**Task details:** An exact copy of all the data is required, with pictures left out.

**Given data:**

+-------+

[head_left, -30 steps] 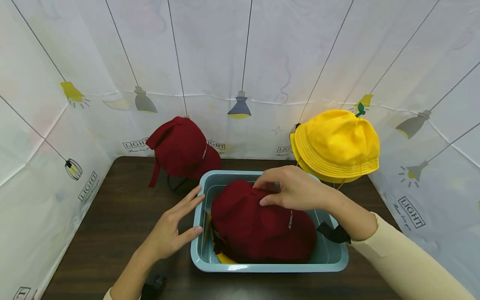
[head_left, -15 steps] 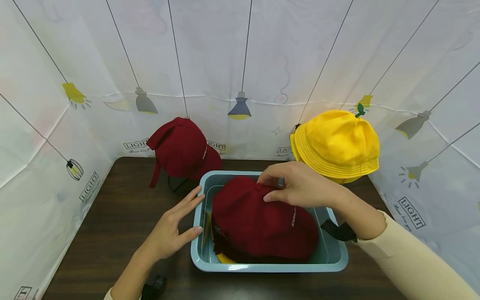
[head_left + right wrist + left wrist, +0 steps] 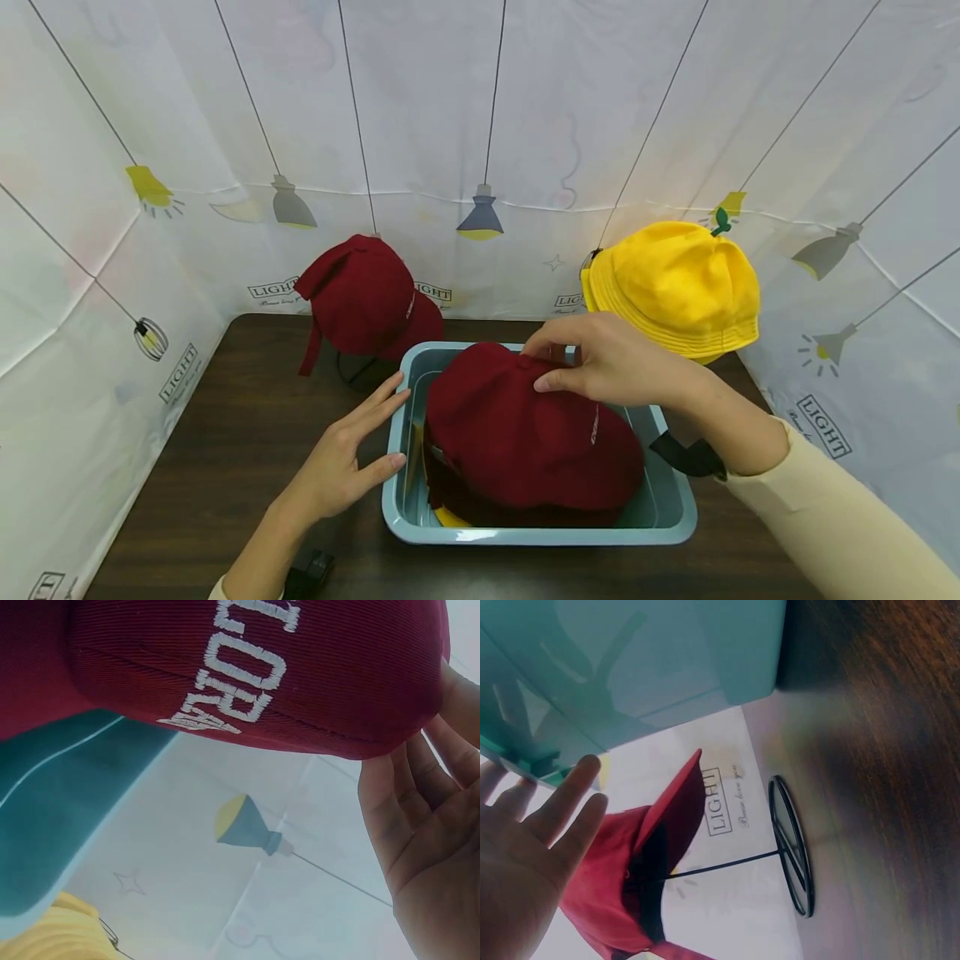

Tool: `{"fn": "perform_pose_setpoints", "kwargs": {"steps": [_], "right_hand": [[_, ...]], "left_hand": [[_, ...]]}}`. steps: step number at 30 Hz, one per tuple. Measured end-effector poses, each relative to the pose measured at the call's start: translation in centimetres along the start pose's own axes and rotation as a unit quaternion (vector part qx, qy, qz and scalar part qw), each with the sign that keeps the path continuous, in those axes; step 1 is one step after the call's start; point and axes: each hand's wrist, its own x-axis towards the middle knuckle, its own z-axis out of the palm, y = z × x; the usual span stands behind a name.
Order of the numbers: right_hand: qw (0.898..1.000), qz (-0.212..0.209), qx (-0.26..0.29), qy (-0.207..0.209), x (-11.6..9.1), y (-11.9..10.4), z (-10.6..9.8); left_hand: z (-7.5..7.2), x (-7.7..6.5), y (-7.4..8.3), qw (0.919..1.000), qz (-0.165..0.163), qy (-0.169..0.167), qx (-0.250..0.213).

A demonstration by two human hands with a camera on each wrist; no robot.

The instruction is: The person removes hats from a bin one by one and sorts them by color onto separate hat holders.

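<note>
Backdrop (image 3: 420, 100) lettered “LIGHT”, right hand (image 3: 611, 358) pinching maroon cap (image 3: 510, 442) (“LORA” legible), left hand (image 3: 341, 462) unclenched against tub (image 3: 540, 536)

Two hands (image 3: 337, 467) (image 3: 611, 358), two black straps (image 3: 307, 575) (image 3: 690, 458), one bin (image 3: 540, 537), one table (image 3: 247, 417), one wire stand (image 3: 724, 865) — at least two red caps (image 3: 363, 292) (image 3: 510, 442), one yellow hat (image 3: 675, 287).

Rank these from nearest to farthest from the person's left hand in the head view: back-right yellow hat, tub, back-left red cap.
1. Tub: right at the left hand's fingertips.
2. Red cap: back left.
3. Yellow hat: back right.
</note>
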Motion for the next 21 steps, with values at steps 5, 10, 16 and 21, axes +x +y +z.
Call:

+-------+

**Output below:**
[head_left, -30 steps] 
[head_left, -15 steps] 
[head_left + right wrist + left wrist, +0 steps] 

Tool: `{"fn": "perform_pose_setpoints", "kwargs": {"steps": [_], "right_hand": [[_, ...]], "left_hand": [[_, ...]]}}`. steps: step number at 30 Hz, one per tuple. Measured end-effector poses, each relative to the pose measured at the call's start: translation in centimetres along the start pose's own axes and rotation as a unit quaternion (vector part qx, qy, qz and scalar part qw), each with the sign that keeps the path continuous, in those axes; step 1 is one step after the call's start; point and axes: each hand's wrist, its own x-axis towards the middle knuckle, its own z-axis out of the palm, y = z × x; the usual span stands behind a name.
Order of the numbers: right_hand: qw (0.898..1.000), qz (-0.212..0.209), qx (-0.26..0.29), qy (-0.207..0.209), x (-11.6..9.1), y (-11.9..10.4), z (-10.6..9.8); left_hand: z (-7.5..7.2), x (-7.7..6.5), y (-7.4..8.3), qw (0.919..1.000), qz (-0.165..0.163), qy (-0.169..0.167), qx (-0.250..0.213).

A demonstration by two human hands with a camera on each wrist; no robot.

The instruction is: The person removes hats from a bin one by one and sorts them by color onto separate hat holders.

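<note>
Backdrop (image 3: 420, 100) lettered “LIGHT”, right hand (image 3: 611, 358) pinching maroon cap (image 3: 510, 442) (“LORA” legible), left hand (image 3: 341, 462) unclenched against tub (image 3: 540, 536)

Two hands (image 3: 337, 467) (image 3: 611, 358), two black straps (image 3: 307, 575) (image 3: 690, 458), one bin (image 3: 540, 537), one table (image 3: 247, 417), one wire stand (image 3: 724, 865) — at least two red caps (image 3: 363, 292) (image 3: 510, 442), one yellow hat (image 3: 675, 287).

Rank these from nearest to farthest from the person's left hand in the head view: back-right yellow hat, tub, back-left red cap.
1. Tub: right at the left hand's fingertips.
2. Red cap: back left.
3. Yellow hat: back right.
</note>
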Motion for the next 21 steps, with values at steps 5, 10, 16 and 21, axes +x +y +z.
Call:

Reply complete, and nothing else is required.